Gianni amava la vita nel senso più alto e conosceva perfettamente i rischi cui andava incontro. Era un computer in questo. Si potrebbe pensare che volesse misurarsi fino in fondo prima dei trent’anni, mettendo a frutto il proprio genio, e poi sarebbe stato capace di rinunciare all’alpinismo estremo per dedicarsi a curare gli altri. Studiava da medico, dopo tutto. Certo conosceva bene i limiti della sua e nostra passione, e si difendeva progettando e sognando. Il 28 febbraio 1980 è partito tutto solo verso una visione chimerica e folle: la cascata di seracchi sospesa sulla Brenva, tra gli speroni della Poire e della Major. Un piccolo uomo, una debole luce, uno spaventoso imbuto di ghiaccio battuto dal vento e dalle scariche.

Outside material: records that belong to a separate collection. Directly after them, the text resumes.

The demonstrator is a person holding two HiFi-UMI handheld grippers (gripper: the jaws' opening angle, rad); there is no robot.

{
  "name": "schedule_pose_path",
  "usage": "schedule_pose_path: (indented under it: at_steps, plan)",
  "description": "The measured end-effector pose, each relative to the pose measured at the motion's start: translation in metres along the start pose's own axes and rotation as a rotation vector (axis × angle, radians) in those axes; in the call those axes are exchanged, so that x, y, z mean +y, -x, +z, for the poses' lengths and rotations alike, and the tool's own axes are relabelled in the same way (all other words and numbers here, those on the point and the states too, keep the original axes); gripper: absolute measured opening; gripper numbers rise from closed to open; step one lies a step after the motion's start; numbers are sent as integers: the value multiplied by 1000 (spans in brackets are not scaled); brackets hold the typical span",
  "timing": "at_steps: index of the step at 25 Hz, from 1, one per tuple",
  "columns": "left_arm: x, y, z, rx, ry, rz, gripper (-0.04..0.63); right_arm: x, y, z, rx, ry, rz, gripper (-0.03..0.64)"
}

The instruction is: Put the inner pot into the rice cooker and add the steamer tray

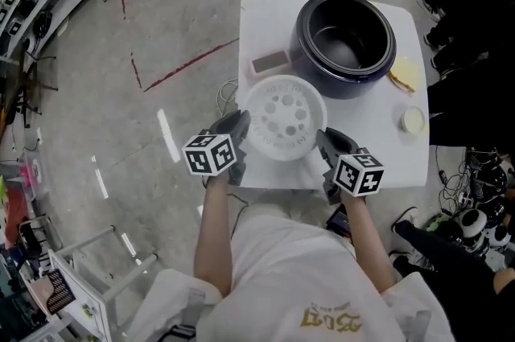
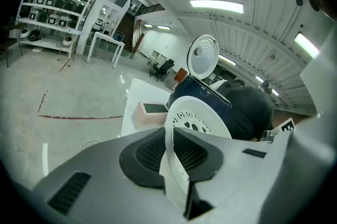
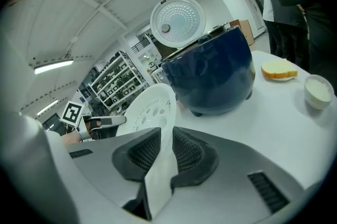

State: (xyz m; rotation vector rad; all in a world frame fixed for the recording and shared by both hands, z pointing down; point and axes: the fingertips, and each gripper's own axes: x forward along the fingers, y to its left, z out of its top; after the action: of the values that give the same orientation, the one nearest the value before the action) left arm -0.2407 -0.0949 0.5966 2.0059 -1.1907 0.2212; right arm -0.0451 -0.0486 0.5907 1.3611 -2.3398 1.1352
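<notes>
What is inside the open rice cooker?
A dark, empty-looking cavity in the rice cooker; its near wall is hidden by the rim. The steamer tray is not inside: the left gripper and right gripper clamp it in front.

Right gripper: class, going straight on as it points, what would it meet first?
Beyond the steamer tray its jaws clamp, the right gripper would likely meet the dark blue rice cooker first, at its side; depth is unclear.

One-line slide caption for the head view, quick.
The left gripper and right gripper clamp opposite rims of the white steamer tray, in front of the open rice cooker.
</notes>
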Motion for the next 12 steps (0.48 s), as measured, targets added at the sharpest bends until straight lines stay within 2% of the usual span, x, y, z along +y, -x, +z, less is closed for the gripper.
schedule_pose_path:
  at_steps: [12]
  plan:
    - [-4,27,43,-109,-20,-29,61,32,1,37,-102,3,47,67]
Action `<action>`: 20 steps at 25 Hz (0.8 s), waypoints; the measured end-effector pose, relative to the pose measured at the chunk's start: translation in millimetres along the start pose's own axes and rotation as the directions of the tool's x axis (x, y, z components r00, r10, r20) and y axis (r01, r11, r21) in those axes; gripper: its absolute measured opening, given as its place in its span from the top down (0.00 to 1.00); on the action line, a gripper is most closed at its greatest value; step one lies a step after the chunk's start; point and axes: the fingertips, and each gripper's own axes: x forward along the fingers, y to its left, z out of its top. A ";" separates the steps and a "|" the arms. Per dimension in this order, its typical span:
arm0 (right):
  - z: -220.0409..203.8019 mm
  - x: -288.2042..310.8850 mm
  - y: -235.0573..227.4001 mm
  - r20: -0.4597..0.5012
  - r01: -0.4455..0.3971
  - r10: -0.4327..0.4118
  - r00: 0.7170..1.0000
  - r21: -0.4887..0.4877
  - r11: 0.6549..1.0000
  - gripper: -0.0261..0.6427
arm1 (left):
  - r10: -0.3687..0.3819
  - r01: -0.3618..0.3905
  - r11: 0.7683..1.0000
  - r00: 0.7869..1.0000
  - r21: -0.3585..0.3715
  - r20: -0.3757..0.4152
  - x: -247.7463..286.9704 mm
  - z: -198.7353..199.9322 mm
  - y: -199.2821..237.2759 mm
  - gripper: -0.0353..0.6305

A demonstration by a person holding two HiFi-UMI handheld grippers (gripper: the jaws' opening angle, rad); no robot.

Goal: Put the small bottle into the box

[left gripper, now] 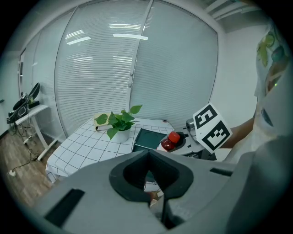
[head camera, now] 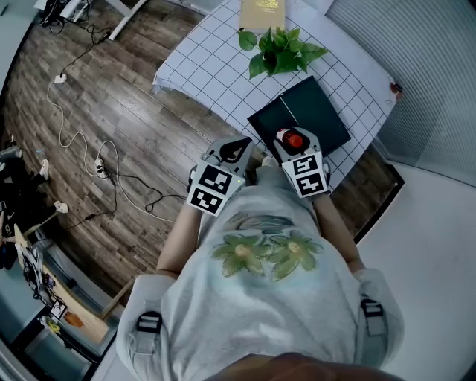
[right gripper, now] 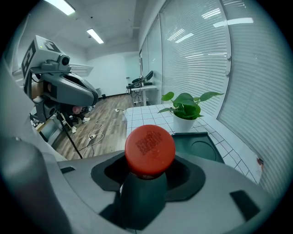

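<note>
A small dark bottle with a red cap point(head camera: 294, 140) stands upright in my right gripper point(head camera: 292, 143), which is shut on it and held close to my chest, over the near edge of the table. The cap point(right gripper: 150, 150) fills the middle of the right gripper view. The dark green open box point(head camera: 301, 115) lies flat on the checked tablecloth just beyond the bottle, also seen as the box point(right gripper: 201, 146) in the right gripper view. My left gripper point(head camera: 232, 152) hovers left of the table's corner, shut, with nothing in its hollow point(left gripper: 149, 176). From there the bottle point(left gripper: 171, 139) shows beside the box point(left gripper: 149, 138).
A potted green plant point(head camera: 281, 48) stands beyond the box, with a yellow book point(head camera: 262, 11) behind it. The small table point(head camera: 208, 67) has a white checked cloth. White and black cables point(head camera: 97, 164) trail over the wooden floor to the left. Window blinds run along the right.
</note>
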 end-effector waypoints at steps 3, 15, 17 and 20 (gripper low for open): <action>-2.6 3.0 0.7 -0.008 -0.002 0.002 1.000 -0.010 1.000 0.63 | 0.001 -0.001 1.000 1.000 -0.005 -0.003 0.3 -1.9 -0.1 0.94; -8.6 10.9 0.5 -0.036 -0.022 0.021 0.999 -0.043 0.999 0.63 | 0.008 -0.008 1.000 1.000 -0.014 -0.008 2.0 -2.3 0.6 0.94; -10.1 12.4 -0.1 -0.042 -0.025 0.023 0.999 -0.047 0.999 0.63 | 0.011 -0.011 1.000 1.000 -0.015 -0.008 2.3 -2.4 0.5 0.94; -12.8 14.4 0.7 -0.051 -0.030 0.028 0.998 -0.053 0.998 0.63 | 0.015 -0.015 1.000 1.000 -0.015 -0.009 2.2 -3.0 0.3 0.94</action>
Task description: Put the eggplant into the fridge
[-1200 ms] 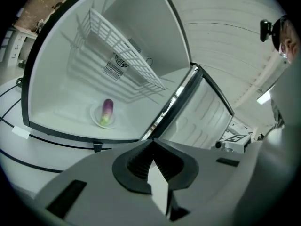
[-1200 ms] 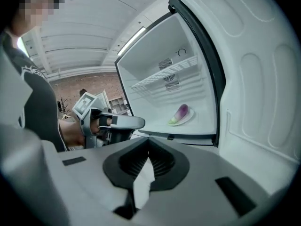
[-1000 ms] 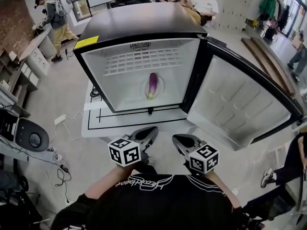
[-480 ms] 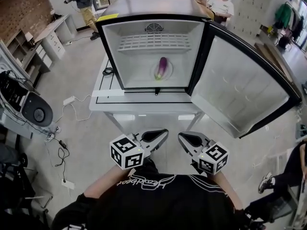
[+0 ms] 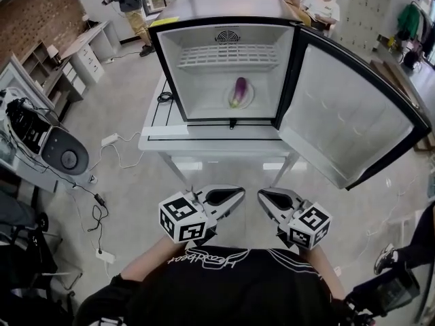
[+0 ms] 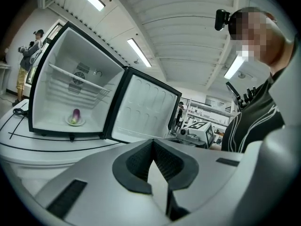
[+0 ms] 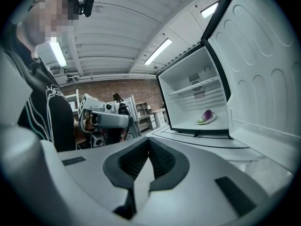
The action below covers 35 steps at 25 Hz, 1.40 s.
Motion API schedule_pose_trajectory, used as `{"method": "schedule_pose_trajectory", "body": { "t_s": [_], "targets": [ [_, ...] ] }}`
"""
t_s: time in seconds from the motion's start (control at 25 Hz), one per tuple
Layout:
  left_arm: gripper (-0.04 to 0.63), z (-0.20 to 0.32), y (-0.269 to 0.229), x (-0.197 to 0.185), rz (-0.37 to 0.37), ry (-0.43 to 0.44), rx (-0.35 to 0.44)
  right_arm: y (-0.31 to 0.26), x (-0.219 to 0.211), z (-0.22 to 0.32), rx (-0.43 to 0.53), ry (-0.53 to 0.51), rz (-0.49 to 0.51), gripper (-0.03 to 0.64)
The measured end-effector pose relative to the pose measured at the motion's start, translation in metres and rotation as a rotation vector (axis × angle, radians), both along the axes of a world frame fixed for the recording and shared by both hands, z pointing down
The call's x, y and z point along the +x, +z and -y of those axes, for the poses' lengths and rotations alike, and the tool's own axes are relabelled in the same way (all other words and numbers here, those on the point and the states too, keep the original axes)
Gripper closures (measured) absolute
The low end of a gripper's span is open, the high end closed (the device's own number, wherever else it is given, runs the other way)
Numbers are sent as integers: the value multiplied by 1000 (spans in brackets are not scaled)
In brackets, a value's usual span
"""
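Observation:
A purple eggplant lies on a small white plate on the floor of the open fridge. The fridge stands on a white table, its door swung wide to the right. Both grippers hang close to my chest, well short of the table. My left gripper is shut with nothing in it, and my right gripper is shut and empty too. The left gripper view shows the eggplant far off beyond the left gripper. The right gripper view shows the eggplant past the right gripper.
Cables and a power strip trail over the floor at the left by a grey round device. Desks line the left wall. Several people stand behind the fridge. Bare floor lies between me and the table.
Both grippers have drawn back from the fridge, staying shut. The fridge and table now look farther off and more floor shows. The eggplant has not moved on its plate.

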<state>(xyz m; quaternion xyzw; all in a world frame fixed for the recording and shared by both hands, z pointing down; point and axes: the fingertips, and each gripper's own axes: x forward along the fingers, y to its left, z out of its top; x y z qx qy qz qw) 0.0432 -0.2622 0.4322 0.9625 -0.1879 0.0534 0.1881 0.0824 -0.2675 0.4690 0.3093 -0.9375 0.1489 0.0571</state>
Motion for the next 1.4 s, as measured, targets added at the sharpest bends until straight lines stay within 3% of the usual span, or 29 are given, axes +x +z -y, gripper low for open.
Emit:
{"method": "schedule_pose_trajectory", "body": {
  "t_s": [0.32, 0.84, 1.4],
  "targets": [
    [588, -37, -7, -25, -8, 41, 25, -8, -32, -41, 4, 3, 21, 609],
    [586, -132, -25, -125, -25, 70, 62, -27, -134, -142, 42, 3, -36, 609],
    [588, -211, -34, -195, -39, 107, 103, -36, -196, -223, 86, 60, -70, 609]
  ]
}}
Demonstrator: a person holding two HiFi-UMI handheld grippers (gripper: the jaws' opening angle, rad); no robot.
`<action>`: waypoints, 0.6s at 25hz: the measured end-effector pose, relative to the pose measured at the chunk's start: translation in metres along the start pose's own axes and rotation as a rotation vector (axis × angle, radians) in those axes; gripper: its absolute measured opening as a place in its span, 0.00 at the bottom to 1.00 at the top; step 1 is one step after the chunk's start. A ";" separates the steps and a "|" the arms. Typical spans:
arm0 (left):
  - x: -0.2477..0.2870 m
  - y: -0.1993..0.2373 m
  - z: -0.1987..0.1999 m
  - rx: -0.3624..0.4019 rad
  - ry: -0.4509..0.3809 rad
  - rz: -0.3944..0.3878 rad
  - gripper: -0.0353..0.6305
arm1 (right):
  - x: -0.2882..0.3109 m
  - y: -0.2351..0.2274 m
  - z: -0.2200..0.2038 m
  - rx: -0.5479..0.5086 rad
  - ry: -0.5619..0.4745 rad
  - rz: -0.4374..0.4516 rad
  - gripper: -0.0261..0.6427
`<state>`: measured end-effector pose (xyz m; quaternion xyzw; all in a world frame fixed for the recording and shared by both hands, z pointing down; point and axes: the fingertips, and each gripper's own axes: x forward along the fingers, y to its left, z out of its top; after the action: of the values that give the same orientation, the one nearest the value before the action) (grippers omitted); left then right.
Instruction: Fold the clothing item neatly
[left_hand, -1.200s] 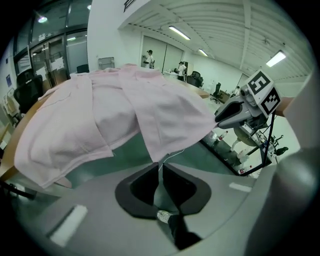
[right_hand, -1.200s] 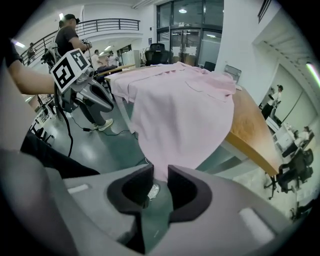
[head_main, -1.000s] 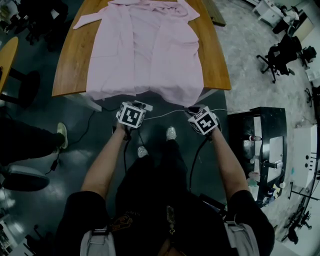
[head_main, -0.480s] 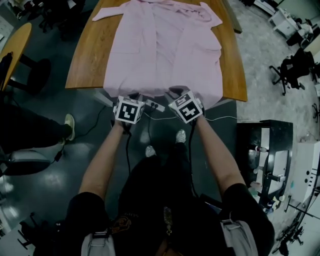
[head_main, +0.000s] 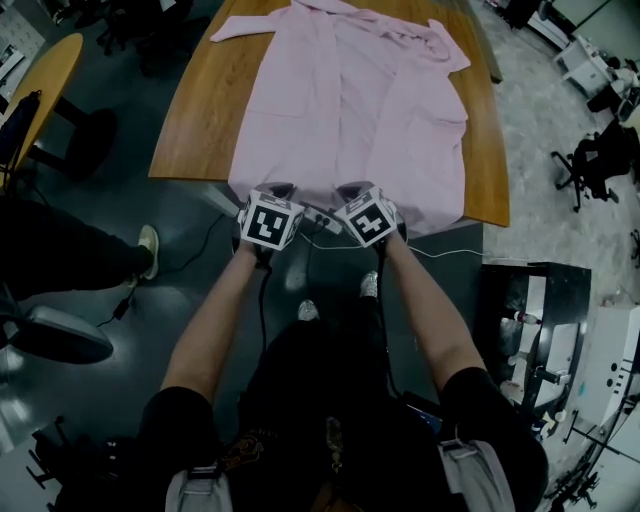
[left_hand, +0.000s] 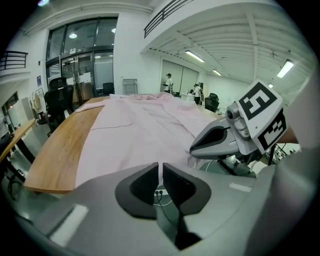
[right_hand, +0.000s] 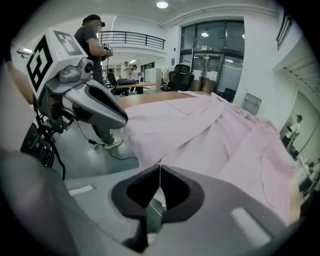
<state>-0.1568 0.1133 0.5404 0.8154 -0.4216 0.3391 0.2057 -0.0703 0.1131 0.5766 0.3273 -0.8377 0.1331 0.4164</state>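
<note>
A pink robe (head_main: 350, 110) lies spread open on the wooden table (head_main: 200, 130), its bottom hem hanging over the near edge. My left gripper (head_main: 278, 188) and right gripper (head_main: 352, 187) hover side by side just in front of that hem. In the left gripper view the left gripper (left_hand: 161, 167) has its jaws nearly together with nothing between them, and the robe (left_hand: 145, 130) stretches away beyond. The right gripper (right_hand: 159, 170) has just been closing; its jaws meet at the edge of the robe (right_hand: 215, 135), and I see no cloth between them.
A power strip and cable (head_main: 315, 215) lie on the dark floor under the table edge. A black cabinet (head_main: 530, 320) stands at the right, office chairs (head_main: 600, 160) farther right. A round wooden table (head_main: 40, 90) and a person's foot (head_main: 148, 250) are at the left.
Both grippers have moved forward from over the floor to the robe's hanging hem. The right one has also swung left, closer to the left gripper.
</note>
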 end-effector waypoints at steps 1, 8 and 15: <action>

L’eccezionale preparazione tecnica e la forza interiore gli hanno permesso di destreggiarsi nel dedalo di seracchi incollati alla parete, gelida rappresentazione del disordine, finché un blocco l’ha trascinato via.
In questo senso il bivacco non gli assomiglia, perché l’orizzonte è dolcissimo e non ci si deve difendere dai seracchi. O forse gli assomiglia definitivamente, se come penso lui cercava la pace, dopo tutto, e considerava quel rischiare, quel correre, quell’azzardare la vita come il modo giusto per diventare uomo, non per trovarne il senso. Gianni Comino era una guida così rispettosa che forse con gli anni gli sarebbe bastato far felici i compagni di cordata, oppure avrebbe voltato le spalle alla montagna estrema archiviandola come una malattia di gioventù. A ventisei anni puoi essere maturo fin che vuoi, ma il tuo tempo deve ancora venire.